## BRIEF
Without the pictures, repeat all of the data exactly as it appears below.

## MATERIAL PROVIDED

************

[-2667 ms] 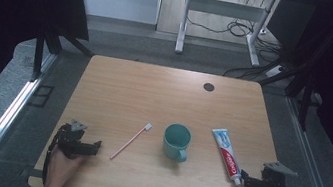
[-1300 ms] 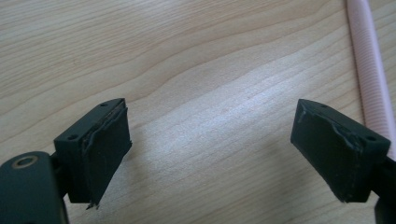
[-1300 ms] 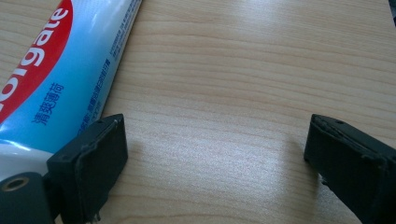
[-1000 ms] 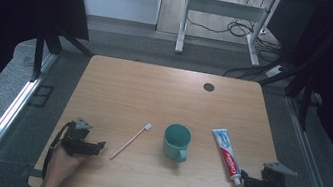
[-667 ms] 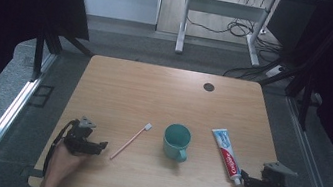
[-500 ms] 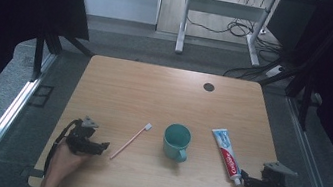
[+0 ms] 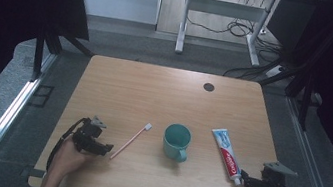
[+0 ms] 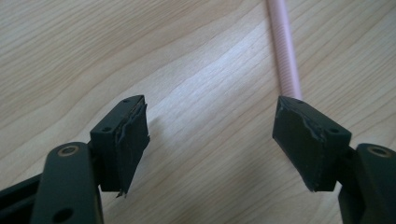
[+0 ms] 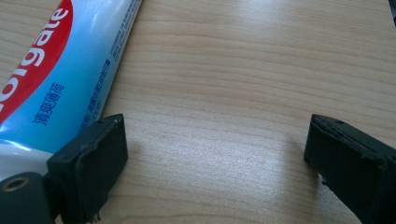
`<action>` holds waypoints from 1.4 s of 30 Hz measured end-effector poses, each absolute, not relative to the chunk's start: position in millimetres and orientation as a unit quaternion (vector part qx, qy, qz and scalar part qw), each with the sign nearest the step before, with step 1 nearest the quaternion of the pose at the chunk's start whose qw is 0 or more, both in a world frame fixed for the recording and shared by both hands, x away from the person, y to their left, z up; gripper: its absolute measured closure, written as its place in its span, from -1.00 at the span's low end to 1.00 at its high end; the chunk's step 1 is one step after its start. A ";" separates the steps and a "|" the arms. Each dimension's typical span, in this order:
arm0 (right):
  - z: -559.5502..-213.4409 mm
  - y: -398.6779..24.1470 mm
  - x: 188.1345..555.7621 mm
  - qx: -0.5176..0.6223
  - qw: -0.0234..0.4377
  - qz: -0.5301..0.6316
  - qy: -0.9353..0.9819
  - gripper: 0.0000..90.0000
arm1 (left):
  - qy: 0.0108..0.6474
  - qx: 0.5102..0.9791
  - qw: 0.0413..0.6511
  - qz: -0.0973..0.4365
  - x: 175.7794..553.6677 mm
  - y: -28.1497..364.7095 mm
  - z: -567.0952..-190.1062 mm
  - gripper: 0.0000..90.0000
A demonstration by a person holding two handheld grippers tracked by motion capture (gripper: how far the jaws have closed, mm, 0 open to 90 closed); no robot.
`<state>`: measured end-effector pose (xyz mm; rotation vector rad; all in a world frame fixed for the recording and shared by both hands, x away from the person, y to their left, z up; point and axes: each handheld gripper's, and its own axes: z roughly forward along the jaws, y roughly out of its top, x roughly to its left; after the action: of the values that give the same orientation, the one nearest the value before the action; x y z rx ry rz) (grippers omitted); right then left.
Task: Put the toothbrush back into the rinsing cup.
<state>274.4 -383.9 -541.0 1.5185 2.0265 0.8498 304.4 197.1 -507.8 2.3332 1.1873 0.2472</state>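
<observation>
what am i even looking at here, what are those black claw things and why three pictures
A person sits at a wooden table and holds a hand-held gripper in each hand, a tool with two black jaws. The wide picture is taken from above and shows both: the left gripper and the right gripper. The other two pictures come from small cameras that ride on the grippers and look along their jaws. On the table lie a pink toothbrush, a green cup and a tube of toothpaste. Nothing is held. The left gripper's jaws have just been closing, with bare wood between them and the toothbrush handle beside one jaw. The right gripper is open beside the toothpaste.
</observation>
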 end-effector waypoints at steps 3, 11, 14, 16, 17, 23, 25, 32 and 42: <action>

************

## RESPONSE FOR THIS EXERCISE
[-2667 ms] 
[-1300 ms] 
[-1300 ms] 
[-1000 ms] 
[-667 ms] 
[-500 ms] 
[+0 ms] 
[+0 ms] 
[+0 ms] 
`<action>` holds waypoints from 1.4 s of 30 Hz measured end-effector poses, each absolute, not relative to the chunk's start: position in millimetres and orientation as a unit quaternion (vector part qx, qy, qz and scalar part qw), each with the sign nearest the step before, with step 1 nearest the quaternion of the pose at the chunk's start whose qw is 0 or more, both in a world frame fixed for the recording and shared by both hands, x away from the person, y to their left, z up; gripper: its absolute measured closure, written as its place in its span, from -1.00 at the span's low end to 1.00 at its high end; the chunk's step 1 is one step after its start. A ";" separates the steps and a "|" the arms. Each dimension's typical span, in this order:
arm0 (right):
  - z: -559.5502..-213.4409 mm
  - y: -398.6779..24.1470 mm
  - x: 188.1345..555.7621 mm
  - qx: -0.5176..0.6223
  - qw: -0.0234..0.4377
  - qz: -0.5301..0.6316
  - qy: -0.9353..0.9819
  - gripper: 0.0000..90.0000
arm1 (left):
  - qy: 0.0108..0.6474
  - qx: 0.5102..0.9791
  - qw: 0.0413..0.6511
  - qz: -0.0973..0.4365
  - x: 175.7794..553.6677 mm
  - y: -28.1497..364.7095 mm
  - z: -567.0952..-190.1062 mm
  - gripper: 0.0000..90.0000
A demonstration by a person holding two handheld grippers tracked by motion capture (gripper: how far the jaws have closed, mm, 0 open to 90 closed); no robot.
`<state>`: measured end-effector pose (xyz mm; rotation vector rad; all in a world frame fixed for the recording and shared by both hands, x away from the person, y to their left, z up; point and axes: each handheld gripper's, and its own axes: z roughly forward along the jaws, y roughly out of its top, x roughly to its left; after the action: of the values that give the same orientation, the one nearest the value before the action; x y z rx ry rz) (grippers omitted); right then left.
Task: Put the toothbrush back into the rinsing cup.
<state>274.4 -383.9 -541.0 1.5185 2.0265 0.8498 304.4 197.1 -507.8 2.3332 1.1873 0.2472</state>
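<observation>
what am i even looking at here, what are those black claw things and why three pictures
A person sits at a wooden table and holds a hand-held gripper in each hand, a tool with two black jaws. The wide picture is taken from above and shows both: the left gripper and the right gripper. The other two pictures come from small cameras that ride on the grippers and look along their jaws. On the table lie a pink toothbrush, a green cup and a tube of toothpaste. Nothing is held. The left gripper's jaws have just been closing, with bare wood between them and the toothbrush handle beside one jaw. The right gripper is open beside the toothpaste.
</observation>
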 end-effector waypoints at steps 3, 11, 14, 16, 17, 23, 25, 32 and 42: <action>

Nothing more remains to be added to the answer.